Reproduce every line of the data, exactly and without its pictures.

=== Section Start ===

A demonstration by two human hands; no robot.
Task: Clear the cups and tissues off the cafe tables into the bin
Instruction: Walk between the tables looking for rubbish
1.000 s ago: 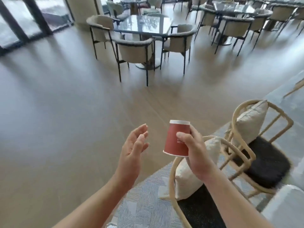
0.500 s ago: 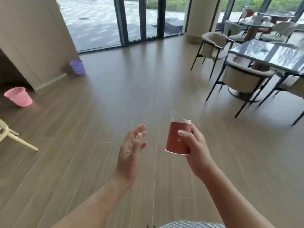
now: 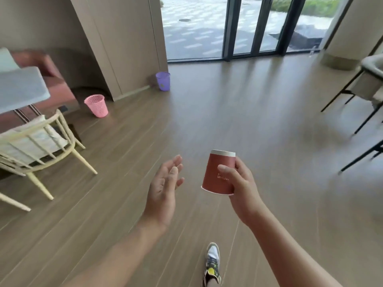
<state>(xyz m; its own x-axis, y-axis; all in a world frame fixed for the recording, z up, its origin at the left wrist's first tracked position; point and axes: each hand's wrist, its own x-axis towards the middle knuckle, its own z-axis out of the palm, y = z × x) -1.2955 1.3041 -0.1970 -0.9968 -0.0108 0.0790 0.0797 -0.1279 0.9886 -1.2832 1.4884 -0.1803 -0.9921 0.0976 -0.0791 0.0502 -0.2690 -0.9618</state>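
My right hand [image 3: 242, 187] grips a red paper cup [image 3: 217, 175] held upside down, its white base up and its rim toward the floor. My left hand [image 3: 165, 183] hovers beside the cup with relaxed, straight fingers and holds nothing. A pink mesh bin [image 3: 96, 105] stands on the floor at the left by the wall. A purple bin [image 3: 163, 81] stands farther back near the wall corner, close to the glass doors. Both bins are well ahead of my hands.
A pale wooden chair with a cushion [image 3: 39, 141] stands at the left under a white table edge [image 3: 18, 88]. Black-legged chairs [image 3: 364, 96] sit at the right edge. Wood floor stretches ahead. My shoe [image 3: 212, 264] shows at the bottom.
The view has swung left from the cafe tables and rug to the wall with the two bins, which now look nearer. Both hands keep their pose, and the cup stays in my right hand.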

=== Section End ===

SOLUTION TO THE EXERCISE:
A demonstration by two human hands; no robot.
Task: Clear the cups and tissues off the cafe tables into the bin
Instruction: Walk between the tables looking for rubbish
1.000 s ago: 
0.500 s ago: 
now: 
<state>(xyz m; its own x-axis, y-axis; all in a world frame fixed for the recording, z up, its origin at the left wrist's first tracked position; point and axes: each hand's wrist, its own x-axis towards the middle knuckle, its own z-axis out of the palm, y = z × x) -1.2955 1.3041 -0.1970 -0.9968 -0.0108 0.0790 0.0797 -0.1279 0.9886 -1.2832 1.4884 -0.1803 -0.9921 0.0976 -0.0791 0.0502 -0.2690 -0.9618</state>
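My right hand [image 3: 242, 187] grips a red paper cup [image 3: 217, 175] held upside down, its white base up and its rim toward the floor. My left hand [image 3: 165, 183] hovers beside the cup with relaxed, straight fingers and holds nothing. A pink mesh bin [image 3: 96, 105] stands on the floor at the left by the wall. A purple bin [image 3: 163, 81] stands farther back near the wall corner, close to the glass doors. Both bins are well ahead of my hands.
A pale wooden chair with a cushion [image 3: 39, 141] stands at the left under a white table edge [image 3: 18, 88]. Black-legged chairs [image 3: 364, 96] sit at the right edge. Wood floor stretches ahead. My shoe [image 3: 212, 264] shows at the bottom.
The view has swung left from the cafe tables and rug to the wall with the two bins, which now look nearer. Both hands keep their pose, and the cup stays in my right hand.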

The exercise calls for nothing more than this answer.